Шутка получилась неудачной. Роза не знала, хихикать или не стоит. Эльвира сделала вид, что не поняла моих слов. Самуил же нервно дернул рукой и задел рюмку. Лицо его побагровело. Мне захотелось вылить на него холодной минералки. Крокодил Альгис посмотрел на меня и усмехнулся. Его взгляд показался мне непозволительно умным. Леша уставился взглядом побитой собаки на Эльвиру, словно мысленно просил у нее прощения за мою невоспитанность. Словом, народ реагировал правильно.

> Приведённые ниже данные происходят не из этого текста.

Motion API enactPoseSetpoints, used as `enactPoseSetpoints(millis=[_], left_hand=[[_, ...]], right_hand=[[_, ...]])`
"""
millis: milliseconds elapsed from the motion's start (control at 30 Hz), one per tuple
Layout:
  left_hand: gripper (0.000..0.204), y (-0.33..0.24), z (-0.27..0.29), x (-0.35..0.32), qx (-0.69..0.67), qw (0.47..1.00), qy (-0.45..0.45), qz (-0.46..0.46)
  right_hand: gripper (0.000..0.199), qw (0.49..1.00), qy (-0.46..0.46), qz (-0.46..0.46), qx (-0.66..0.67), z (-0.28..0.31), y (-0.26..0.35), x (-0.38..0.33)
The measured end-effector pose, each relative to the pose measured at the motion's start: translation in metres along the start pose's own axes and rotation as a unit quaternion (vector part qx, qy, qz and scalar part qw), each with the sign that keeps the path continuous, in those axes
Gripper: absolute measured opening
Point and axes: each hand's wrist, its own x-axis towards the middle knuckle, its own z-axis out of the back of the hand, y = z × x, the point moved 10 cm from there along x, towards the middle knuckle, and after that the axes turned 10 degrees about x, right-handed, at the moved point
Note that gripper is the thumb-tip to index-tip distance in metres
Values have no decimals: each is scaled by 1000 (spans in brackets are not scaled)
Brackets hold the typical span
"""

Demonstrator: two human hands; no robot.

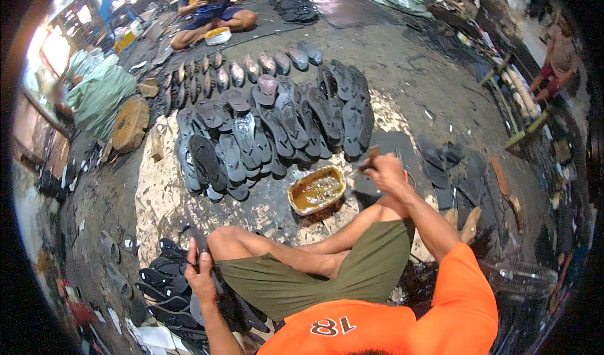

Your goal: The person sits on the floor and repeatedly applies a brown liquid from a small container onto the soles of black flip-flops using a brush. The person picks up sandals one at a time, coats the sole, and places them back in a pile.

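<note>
In my right hand is a brush, its fingers closed around the handle. The brush end points down and left, close to the right rim of a tub of yellow-brown glue-like liquid. My left hand grips a dark sandal sole, seen almost edge-on beside my left knee. Below that hand lies a pile of black strapped sandals. Ahead of my crossed legs, many grey and black soles lie in overlapping rows on a stained sheet.
Beyond the soles stand rows of shiny shoe lasts. Further back sits another person beside a white tub. A round wooden block and a green sack are at left. Someone stands at far right, near a wooden frame.
</note>
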Motion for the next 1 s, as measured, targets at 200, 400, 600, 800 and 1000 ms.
enactPoseSetpoints(millis=[200, 400, 600, 800, 1000], left_hand=[[51, -7, -108, 13, -475, 851, 122, 190], [47, -90, -215, -35, -556, 765, 216, 242], [52, -57, -224, -47, -540, 751, 271, 265], [50, -65, -203, -65, -484, 810, 261, 206], [51, -70, -203, -60, -511, 810, 227, 179]], right_hand=[[25, 702, -201, 13, 683, 102, 86, -23], [33, 770, -151, 118, 609, 52, 223, -39], [35, 759, -52, 120, 638, 22, 221, -77], [37, 795, -89, 20, 600, 60, 188, -18], [33, 750, -149, 85, 639, 57, 185, -40]])
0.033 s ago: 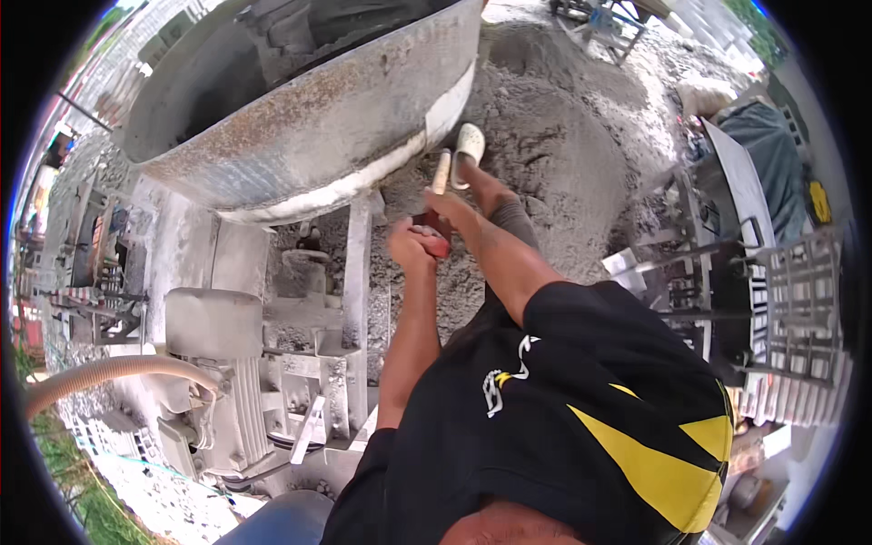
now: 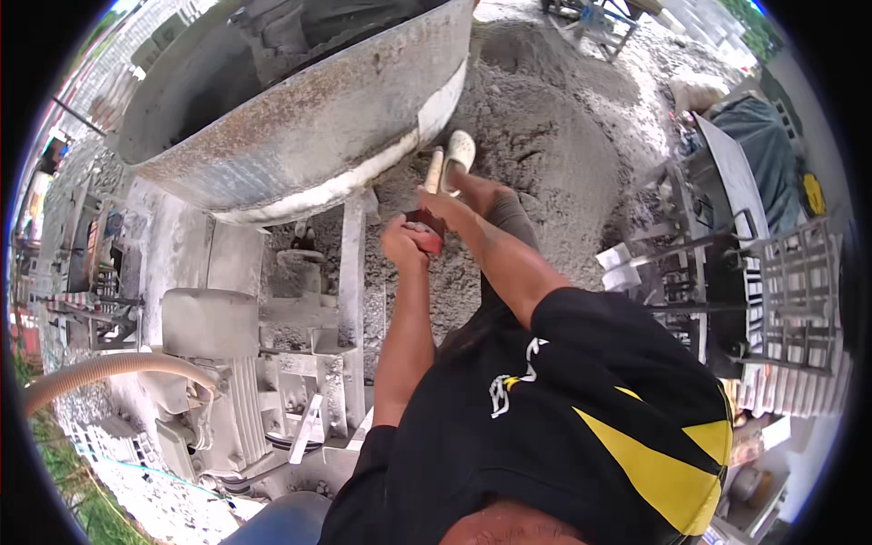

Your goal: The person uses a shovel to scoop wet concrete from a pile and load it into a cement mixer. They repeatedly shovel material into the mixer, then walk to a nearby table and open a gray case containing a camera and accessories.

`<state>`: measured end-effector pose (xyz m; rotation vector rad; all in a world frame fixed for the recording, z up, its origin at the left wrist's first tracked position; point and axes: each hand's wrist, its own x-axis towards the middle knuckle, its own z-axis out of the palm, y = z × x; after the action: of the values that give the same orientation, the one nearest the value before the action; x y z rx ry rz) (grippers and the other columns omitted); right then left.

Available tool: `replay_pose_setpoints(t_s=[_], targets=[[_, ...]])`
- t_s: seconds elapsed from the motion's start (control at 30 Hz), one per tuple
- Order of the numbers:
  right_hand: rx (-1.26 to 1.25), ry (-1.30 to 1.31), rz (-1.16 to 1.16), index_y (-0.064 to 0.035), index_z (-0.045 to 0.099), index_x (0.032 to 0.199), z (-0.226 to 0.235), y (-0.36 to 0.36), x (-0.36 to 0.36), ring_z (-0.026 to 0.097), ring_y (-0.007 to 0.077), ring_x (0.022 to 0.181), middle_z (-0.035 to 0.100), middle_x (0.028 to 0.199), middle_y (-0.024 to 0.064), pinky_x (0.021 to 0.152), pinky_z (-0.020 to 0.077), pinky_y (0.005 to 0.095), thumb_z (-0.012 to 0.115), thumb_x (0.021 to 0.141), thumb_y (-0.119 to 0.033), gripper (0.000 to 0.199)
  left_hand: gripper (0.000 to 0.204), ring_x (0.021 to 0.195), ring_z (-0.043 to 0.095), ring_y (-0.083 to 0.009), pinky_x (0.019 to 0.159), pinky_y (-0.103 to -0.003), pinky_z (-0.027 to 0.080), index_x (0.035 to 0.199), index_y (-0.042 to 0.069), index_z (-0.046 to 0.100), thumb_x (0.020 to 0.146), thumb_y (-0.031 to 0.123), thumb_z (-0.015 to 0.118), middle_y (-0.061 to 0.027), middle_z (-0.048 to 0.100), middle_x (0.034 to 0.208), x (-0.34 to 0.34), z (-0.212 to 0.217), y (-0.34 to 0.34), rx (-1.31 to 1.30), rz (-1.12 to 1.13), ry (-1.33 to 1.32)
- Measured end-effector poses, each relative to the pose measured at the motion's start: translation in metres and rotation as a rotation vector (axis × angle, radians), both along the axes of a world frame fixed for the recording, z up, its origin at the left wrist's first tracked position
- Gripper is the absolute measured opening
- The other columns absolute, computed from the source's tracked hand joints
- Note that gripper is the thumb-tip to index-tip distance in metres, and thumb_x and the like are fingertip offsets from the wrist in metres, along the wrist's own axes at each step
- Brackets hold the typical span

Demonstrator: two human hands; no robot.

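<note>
Red-gripped tool (image 2: 432,242) | axis: fore-aft | pale shaft (image 2: 435,171) points away, beside shoe (image 2: 462,149)

One head-worn fisheye looks steeply down and forward from above the wearer's black shirt (image 2: 581,363), behind both grips; the left grip (image 2: 404,242) and right grip (image 2: 443,208) appear small, at arm's reach, its wide field running past them beyond the metal tub (image 2: 318,118).
</note>
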<state>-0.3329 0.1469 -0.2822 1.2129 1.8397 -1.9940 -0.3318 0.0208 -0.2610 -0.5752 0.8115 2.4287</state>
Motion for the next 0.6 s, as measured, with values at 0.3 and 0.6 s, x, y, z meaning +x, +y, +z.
replay_pose_setpoints(t_s=[0.3,0.6], targets=[[0.553,-0.080,0.042,0.0068,0.063,0.099,-0.038,-0.055,0.039,0.062,0.0427,0.088,0.064,0.088,0.0285,0.076,0.0461,0.0467,0.038,0.094,-0.051,0.064,0.015,0.056,0.059,-0.0230,0.053,-0.033,0.048,0.084,-0.002,0.063,0.073,0.006,0.058,-0.0097,0.059,0.066,0.015,-0.020,-0.034,-0.342,-0.042,0.064],[0.775,0.002,0.176,-0.0041,0.066,0.095,-0.132,-0.123,0.155,0.062,0.0432,0.079,0.065,0.085,0.0248,0.071,0.0493,0.0477,0.032,0.095,-0.052,0.058,0.012,0.061,0.059,-0.0207,0.059,-0.033,0.051,0.088,0.002,0.058,0.076,0.005,0.058,-0.0071,0.057,0.066,0.129,-0.166,-0.098,0.006,-0.132,-0.117]])
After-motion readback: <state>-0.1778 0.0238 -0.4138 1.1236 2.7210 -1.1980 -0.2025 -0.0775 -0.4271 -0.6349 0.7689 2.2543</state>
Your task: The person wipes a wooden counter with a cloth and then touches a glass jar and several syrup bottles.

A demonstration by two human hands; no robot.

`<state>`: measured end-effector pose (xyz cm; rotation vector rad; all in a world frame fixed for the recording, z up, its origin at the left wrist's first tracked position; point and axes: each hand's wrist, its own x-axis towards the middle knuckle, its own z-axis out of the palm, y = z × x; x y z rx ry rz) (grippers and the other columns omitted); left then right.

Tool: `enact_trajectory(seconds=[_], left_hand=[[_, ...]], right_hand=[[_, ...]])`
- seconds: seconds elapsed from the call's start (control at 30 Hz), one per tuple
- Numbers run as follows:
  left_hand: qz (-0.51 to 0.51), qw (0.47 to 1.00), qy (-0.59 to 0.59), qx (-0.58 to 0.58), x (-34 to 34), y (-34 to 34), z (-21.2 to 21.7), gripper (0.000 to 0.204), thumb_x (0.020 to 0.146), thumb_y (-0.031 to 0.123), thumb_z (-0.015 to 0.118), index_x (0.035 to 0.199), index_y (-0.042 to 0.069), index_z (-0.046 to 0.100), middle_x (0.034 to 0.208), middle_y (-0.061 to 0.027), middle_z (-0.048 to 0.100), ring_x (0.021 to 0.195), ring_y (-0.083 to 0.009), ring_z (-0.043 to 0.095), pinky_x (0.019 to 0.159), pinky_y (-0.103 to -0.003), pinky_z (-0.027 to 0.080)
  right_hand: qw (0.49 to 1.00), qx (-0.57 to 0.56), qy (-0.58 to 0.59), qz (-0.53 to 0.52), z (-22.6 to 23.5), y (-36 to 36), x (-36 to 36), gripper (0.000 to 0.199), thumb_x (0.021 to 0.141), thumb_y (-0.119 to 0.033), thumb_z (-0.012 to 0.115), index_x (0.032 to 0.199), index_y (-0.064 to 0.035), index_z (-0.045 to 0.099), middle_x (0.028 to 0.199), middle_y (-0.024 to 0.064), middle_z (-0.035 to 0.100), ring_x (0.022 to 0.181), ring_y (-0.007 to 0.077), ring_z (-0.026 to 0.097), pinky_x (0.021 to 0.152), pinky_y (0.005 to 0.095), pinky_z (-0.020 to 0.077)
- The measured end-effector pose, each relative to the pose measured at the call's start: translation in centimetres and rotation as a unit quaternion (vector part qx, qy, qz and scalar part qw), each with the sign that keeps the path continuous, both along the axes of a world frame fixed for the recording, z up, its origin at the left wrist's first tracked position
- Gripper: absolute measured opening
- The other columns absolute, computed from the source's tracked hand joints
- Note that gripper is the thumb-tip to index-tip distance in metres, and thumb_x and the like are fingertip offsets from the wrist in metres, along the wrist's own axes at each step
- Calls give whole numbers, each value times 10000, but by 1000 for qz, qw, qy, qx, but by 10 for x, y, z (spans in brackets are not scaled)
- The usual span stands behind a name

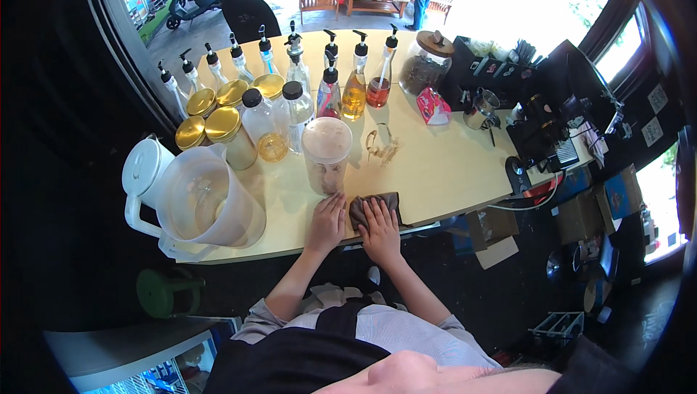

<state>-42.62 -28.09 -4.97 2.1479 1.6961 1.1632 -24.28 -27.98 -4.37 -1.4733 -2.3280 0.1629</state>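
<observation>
The brown cloth point(393, 204) lies at six o'clock on the pale yellow desk point(450, 169), right by the near edge; it is dark and soft-looking, bunched into a rough square, with creases running out from under the fingers. The right hand point(379, 223) rests flat on it, its grip wide, fingers stretched out. The left hand point(328, 223) lies at the cloth's nine o'clock, back upward, its grip likewise wide, fingers straight and close together, tips by the foot of a tall translucent container point(327, 165); whether they touch it I cannot tell. That container, at the cloth's eleven o'clock, looks cloudy, with brownish patches low down
</observation>
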Motion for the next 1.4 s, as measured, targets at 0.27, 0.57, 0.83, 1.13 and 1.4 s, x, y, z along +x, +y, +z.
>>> enact_trajectory(seconds=[0.27, 0.57, 0.83, 1.13, 1.4], left_hand=[[-7, 1000, 23, 8, 5, 6, 5, 368, 992, 124, 468, 1279, -70, 591, 1313, -217, 611, 1270, -350, 542, 1104, -441, 378], [3, 1000, 9, 16, -2, -3, -1, 366, 964, 122, 504, 1262, -71, 593, 1293, -219, 617, 1267, -361, 536, 1096, -453, 389], [0, 1000, 11, 24, 6, 3, 5, 356, 940, 99, 523, 1244, -69, 602, 1276, -215, 626, 1257, -352, 544, 1088, -449, 397], [4, 999, -5, 41, -1, -3, 0, 305, 957, 96, 508, 1199, -51, 622, 1233, -213, 641, 1227, -358, 562, 1070, -444, 418], [3, 998, -19, 55, 3, -1, 5, 256, 963, 99, 510, 1136, -36, 642, 1197, -201, 656, 1205, -348, 575, 1064, -437, 427]], right_hand=[[998, 36, -2, -54, -9, 88, -23, 601, 993, -393, 495, 1523, -131, 385, 1574, 111, 367, 1478, 295, 288, 1204, 517, 182], [997, -5, -5, 80, 1, 9, 17, 579, 966, -338, 555, 1512, -196, 424, 1572, 76, 383, 1470, 300, 309, 1197, 514, 212], [998, 30, -2, -64, -4, 79, 32, 561, 964, -331, 550, 1497, -187, 448, 1556, 92, 408, 1450, 316, 338, 1187, 529, 211], [998, 39, 27, 43, -7, 8, -9, 571, 938, -310, 591, 1483, -187, 471, 1540, 94, 431, 1442, 317, 356, 1190, 515, 226], [998, 27, 26, -43, 3, 59, 83, 517, 949, -274, 575, 1453, -185, 506, 1529, 82, 453, 1430, 296, 383, 1183, 508, 250]])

Я предложил еще один тост – банальнее не бывает – и опять сымитировал свою ненасытную жажду к водке. Леша склонился над моим ухом и прошептал:
– Старичок, притормози!
Вот чудак! Он не понял меня и, как все остальные, решил, что я кидаю рюмку за рюмкой. Я отрицательно покачал головой, похлопал его по плечу и опрокинул на скатерть бокал с боржоми. Роза тотчас сделала вывод: «Он такой заводной!» – и сгребла остатки «оливье» на свою тарелку.
– Ну, рассказывай! – сказал я Эльвире, энергично работая челюстями. – Как твоя маманя поживает? Она все еще работает акушеркой?
– Мама умерла, – спокойно ответила Эльвира.
– Правда? – Я чуть не поперхнулся. – А я не знал.
– Ты много чего еще не знаешь, – добавила Эльвира.
– И давно умерла?
– Месяц назад.
– Надо же! А мои предки неделю назад от нее письмо получили.
– Это у нас так почта работает.
– Нет, почта здесь ни при чем! – Я вытер губы салфеткой и снова потянулся к графину с водкой. Кружка, стоящая по левую руку, уже была наполнена почти до краев. – Почта здесь вовсе ни при чем, – повторил я. – Это письмо передали с проводницей поезда. Ты что-то путаешь.
– Мне жаль, – не меняя тона и выражения на лице, ответила Эльвира. – Жаль, что ты узнал правду. Я не хотела травмировать твоих предков. Мать написала это письмо три месяца назад, а я отправила его только после ее смерти.
Мы несли полную чушь, но делали это с достоинством и завидным самообладанием. Точнее, завидное самообладание проявляла только Эльвира, так как ей приходилось обороняться, мгновенно придумывать ответы и при этом не противоречить самой себе.
– Рассказали бы вы лучше о себе, – пришла на помощь хозяйке Роза.
– О себе? – переспросил я, делая вид, что мой взгляд плывет и я никак не могу навести на крупнотелую женщину резкость. – О себе нескромно. Пусть лучше Танюха обо мне расскажет.
– А что я о тебе знаю? – пожала плечами Эльвира. – За пятнадцать лет ни письма, ни открытки.
– Как это – ни письма, ни открытки?! – вспылил я. – А бандероль с конфетами «Красный Октябрь» на Новый год? А свитер ручной вязки на 8 Марта?
– Врешь ты все, – ответила Эльвира и снова пригубила бокал. – Не было ни конфет, ни свитера. У меня такое ощущение, что ты говоришь не о себе, а о ком-то другом.
Змея! Голыми руками не схватишь!
– Ну вот! – развел я руками и как бы нечаянно скинул на пол кружку и графин с водкой. Графин лопнул, как маленькая бомба, разбрасывая осколки во все стороны. Кружка жалобно звякнула и закатилась под стол. Подо мной растеклась большая лужа, и резкий запах водки повис над столом.
– Э-э-э-э! – протянул Самуил и покачал головой.
– Костик, ты пьян, – сказала Эльвира. Лицо ее изменилось. Она посчитала, что перед сильно выпившим человеком можно расслабиться и уже так бурно не играть осчастливленную приездом брата сестру. Она смотрела на меня ледяным взглядом.
Я криво ухмыльнулся и погрозил ей пальцем.
– Не сердись. У каждого есть свои пороки.
– О пороках первым начинает говорить тот, кто сам от них же и страдает. – Эльвира глянула на одного из бритоголовых и щелкнула пальцами. Тот беззвучно встал из-за стола, вышел в другую комнату. Через минуту безликая, безмолвная и тихая, как тень, девушка торопливо убирала шваброй лужу водки у моих ног.